By Robert
H. Schuller
Today's message
is the second in a series on "Love Family Style." I am excited
about the series because I am excited about the family, and sharing
ideas on how to build a strong family.
I am so blessed
to have come from a strong Christian family. My father and my
mother were good solid parents and I think what I have learned
in parenting I probably picked up from them.
My wife,
likewise, comes from the same kind of a family. Both of us came
from Dutch farm families in northwest Iowa. We went to church
on Sunday, we read the Bible at every noonday lunch and we read
the Bible at every evening meal. We opened our meals with prayer.
That was the prayer of blessing. And after it was finished, we
closed with the prayer of thanksgiving.
They were
very religious homes and I want to share with you the principles
that Arvella and I learned from them and tried to incorporate
with our own family. We have five children, the youngest is Gretchen,
20 years old and none of the five children have given us any problems.
It has been a blessed, wonderful, happy family for which I am
very grateful.
All five
of our children embrace the Christian faith and all are involved
in some form of ministry. More than anything, this really makes
us very proud of them.
How did it
all work out so well for us? There are some points we've learned
and I want to share them with you. They all happen to begin with
the letter A.
BE ALERT!
The first
principle in positive parenting is to be alert. That means keeping
the antenna out, listening to what your children are saying verbally,
non-verbally, and para-verbally.
There were
times in the past thirty-two years since we started this ministry
when I came home worrying about how we were going to get the money
to build the Tower of Hope, or how we were going to finish the
Crystal Cathedral, or how we were going to handle negative criticism.
I would come
home with a heavy mind to face a child and the child didn't care
a thing about what I was worrying about at work. The child would
want to talk to me and then my challenge was to be alert.
At that moment
the only thing that really mattered was my child. Be alert! Be
very alert, because they may be asking for help. And many a father
or mother can have their mind wandering, worrying about their
own relationship, or about their work, or the bills. But the child
is trying to say, "Hey! I've got problems too. Will you help me?"
If we're
not alert we can miss the danger signals and then the child will
go elsewhere for emotional support and, if need be, seek it in
a bag or a bottle. Then you've got a REAL problem! Be alert!
Look for
signs such as these. Are their personalities changing? Are they
exceptionally quiet these days? Are they unusually difficult?

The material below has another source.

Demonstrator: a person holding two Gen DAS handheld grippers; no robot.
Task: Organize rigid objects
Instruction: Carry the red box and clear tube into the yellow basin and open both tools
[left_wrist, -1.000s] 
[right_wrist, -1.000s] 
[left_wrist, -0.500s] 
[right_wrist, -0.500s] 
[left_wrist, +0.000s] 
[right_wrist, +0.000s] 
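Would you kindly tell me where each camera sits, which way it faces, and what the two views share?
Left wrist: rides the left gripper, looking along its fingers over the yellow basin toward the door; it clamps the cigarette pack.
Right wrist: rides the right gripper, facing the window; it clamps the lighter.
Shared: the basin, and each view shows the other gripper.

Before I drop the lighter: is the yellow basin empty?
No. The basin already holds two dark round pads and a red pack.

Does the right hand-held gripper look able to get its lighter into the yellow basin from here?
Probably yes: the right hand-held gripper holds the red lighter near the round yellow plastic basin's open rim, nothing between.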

If so, then adjust your schedule, program time to spend with your
child. Take your daughter shopping or your son fishing.
One of the
most tragic stories I ever heard was a true story that happened
to a powerful, public person. I won't name his name for his sake.
He told me about the day when he was reading his diary. He was
about eleven years old. He wrote in his diary, "My daddy took
me fishing and spent the whole day with me. It was the best day
of my life."
Only a couple
of years ago his father died. The son wondered if his father had
made a note of the fishing trip in his diary as he had in his.
His father had indeed left a diary, and he had made a note of
that day. The son, now 40 years old, read his father's entry.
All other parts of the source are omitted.